Les chérubins, explique le rabbin Elie MUNK (Voix de la Torah, Chemoth p.311), étaient au nombre de deux, car ils représentaient le dualisme qui est inhérent à toute la création. L’unité absolue n’existe qu’en Hachem. En faisant résider Sa majesté dans les deux chérubins, Il témoigne en quelque sorte que le dualisme, source de tant d’erreurs et d’aberrations, a été créé par Lui (Guide des égarés III, 45). Loin d’être l’indice d’une pluralité de divinités, il est l’une des conditions fondamentales de la nature. Les doubles tables de la Loi, qu’abrite l’arche sainte et qui sont issues de Ses mains, évoquent la même vérité.
L'établissement des chérubins sur le propitiatoire semble s'opposer à la défense « tu ne feras pas à côté de Moi des dieux d'argent, des dieux d'or... ni une image taillée ni une, représentation de ce qui est en haut dans les cieux ou en bas sur la terre. ». A cette question fréquemment soulevée, Rachi répond au nom du Midrach Me‘khilta, après avoir fait état de certaines restrictions concernant les chérubins et résultant des défenses ci-dessus : « Tu ne dois pas dire : Je vais fabriquer des chérubins dans les maisons de prières et dans les maisons d’études, tout comme j’en fabriquerai dans le Temple éternel. Aussi est-il écrit : Vous ne ferez pas pour vous » (ad Chemoth 20, 20). Juda Halévy et Abarbanel développent cette thèse en soulignant que les images ou représentations de ce qui « est dans les cieux » sont défendues pour autant qu'elles sont un objet d'adoration ou qu'elles conduisent à l'idolâtrie, mais elles ne sont pas interdites par elles-mêmes. Aussi « ne trouva-t-on rien d'étrange aux images taillées ordonnées par Hachem lui-même, à savoir les chérubins » (Khouzari 1, 97). Ainsi s'expliquent les tolérances accordées sous certaines conditions à la reproduction « de ce qui est en haut dans le ciel, ou en bas sur la terre» (Yoré dé‘a 141, 4),
De même que l’homme, enseigne le Zohar, est un produit de la terre, et devient un être vivant par le souffle divin que Hachem lui communique, ainsi la matière inerte peut également naître de la vie, grâce au souffle divin, et cela apparaît bien plus vraisemblable lorsqu'il s'agit des chérubins d'or qui étaient en contact permanent avec la colonne de nuée de l'esprit divin. Mais les Sages du Talmud précisent davantage : Selon que les enfants d’Israël, disent-ils, accomplissaient ou non la volonté divine, les visages des chérubins étaient tournés l'un vers l'autre ou vers l'intérieur de la Maison (Baba Bathra 99 a).
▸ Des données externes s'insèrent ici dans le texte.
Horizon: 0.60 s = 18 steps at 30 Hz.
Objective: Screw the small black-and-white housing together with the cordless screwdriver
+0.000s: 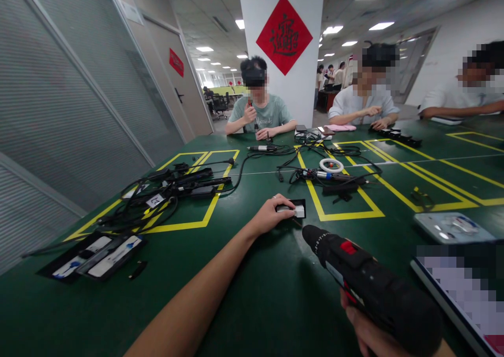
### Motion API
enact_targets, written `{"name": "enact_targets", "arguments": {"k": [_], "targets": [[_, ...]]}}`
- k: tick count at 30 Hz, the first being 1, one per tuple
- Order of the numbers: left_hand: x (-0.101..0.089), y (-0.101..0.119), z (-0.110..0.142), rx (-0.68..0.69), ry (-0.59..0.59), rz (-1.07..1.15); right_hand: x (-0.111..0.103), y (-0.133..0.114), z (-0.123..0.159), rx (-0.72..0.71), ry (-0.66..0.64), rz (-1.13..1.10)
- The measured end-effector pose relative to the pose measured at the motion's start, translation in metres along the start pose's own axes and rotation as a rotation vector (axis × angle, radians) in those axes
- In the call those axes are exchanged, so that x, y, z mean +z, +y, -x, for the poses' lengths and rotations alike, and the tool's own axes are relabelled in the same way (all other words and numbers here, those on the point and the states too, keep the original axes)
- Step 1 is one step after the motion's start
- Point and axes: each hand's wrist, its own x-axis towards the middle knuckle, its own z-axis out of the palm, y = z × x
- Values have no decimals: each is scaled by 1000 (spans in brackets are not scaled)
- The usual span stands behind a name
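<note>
My left hand [271,214] reaches forward across the green table [252,294] and pinches a small black part with a white label [296,209], holding it down on the surface. My right hand [368,333] is wrapped round the grip of a black cordless power screwdriver [366,281] with a red switch. Its tip points at the small part and sits just right of and below it.
Black adapters and cables [177,189] lie at the left in a yellow-marked box. More cables and a white tape roll [331,165] lie ahead. Flat black trays [98,254] are at the near left, a tablet [452,227] at the right. Three people sit across the table.
</note>
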Motion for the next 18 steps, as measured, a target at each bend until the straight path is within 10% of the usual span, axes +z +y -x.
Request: {"name": "enact_targets", "arguments": {"k": [9,18], "targets": [[0,1,-1,-15,-4,-4,0,44,-30,-99,-20,-153],[0,-2,-1,-23,5,4,2,32,-11,-79,107,-94]]}}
Ces visages étaient « ceux d'un petit enfant» (Rachi). Ils représentaient la pureté des êtres innocents, dont le Psalmiste s'écrie (8, 2) : « Tu as répandu, Seigneur, ta majesté sur les cieux. Mais c'est par la bouche des enfants et des nourrissons que tu fondes Ta puissance (sur terre) ».
Les deux chérubins, ajoute encore le Zohar, étaient l'un de sexe masculin, l'autre de sexe féminin. Et lorsque l'harmonie régnait entre Israël et son Dieu, leur visage se tournait l'un vers l'autre et leurs ailes se touchaient. Mais lorsque la désunion apparaissait, les chérubins se détournaient l'un de l'autre. La division en principe masculin et féminin fournit le schéma de la création tout entière. S'ils s'unissent harmonieusement, selon leur destinée naturelle, si l'amour règne entre le Créateur et la créature, cette union constitue la force fructifiante et la source de bénédiction de toutes les activités humaines. Les chérubins étaient en quelque sorte les instruments de mesure extrêmement sensibles de l'union harmonieuse qui s'établit entre Hachem et les hommes, entre le ciel et la terre entre ces deux facteurs, dont le premier représente le principe masculin, fécondant et productif, source de l'énergie, et le second le principe féminin, passif et réceptif, agent de la forme.
Pour peu que cette intimité se trouvât en voie de réalisation, les chérubins se tournaient l'un vers l'autre en un geste d'amour et leurs ailes battaient comme pour chanter la gloire de Hachem. Sinon, leur visage détourné annonçait au monde qu’Il se détourne de lui.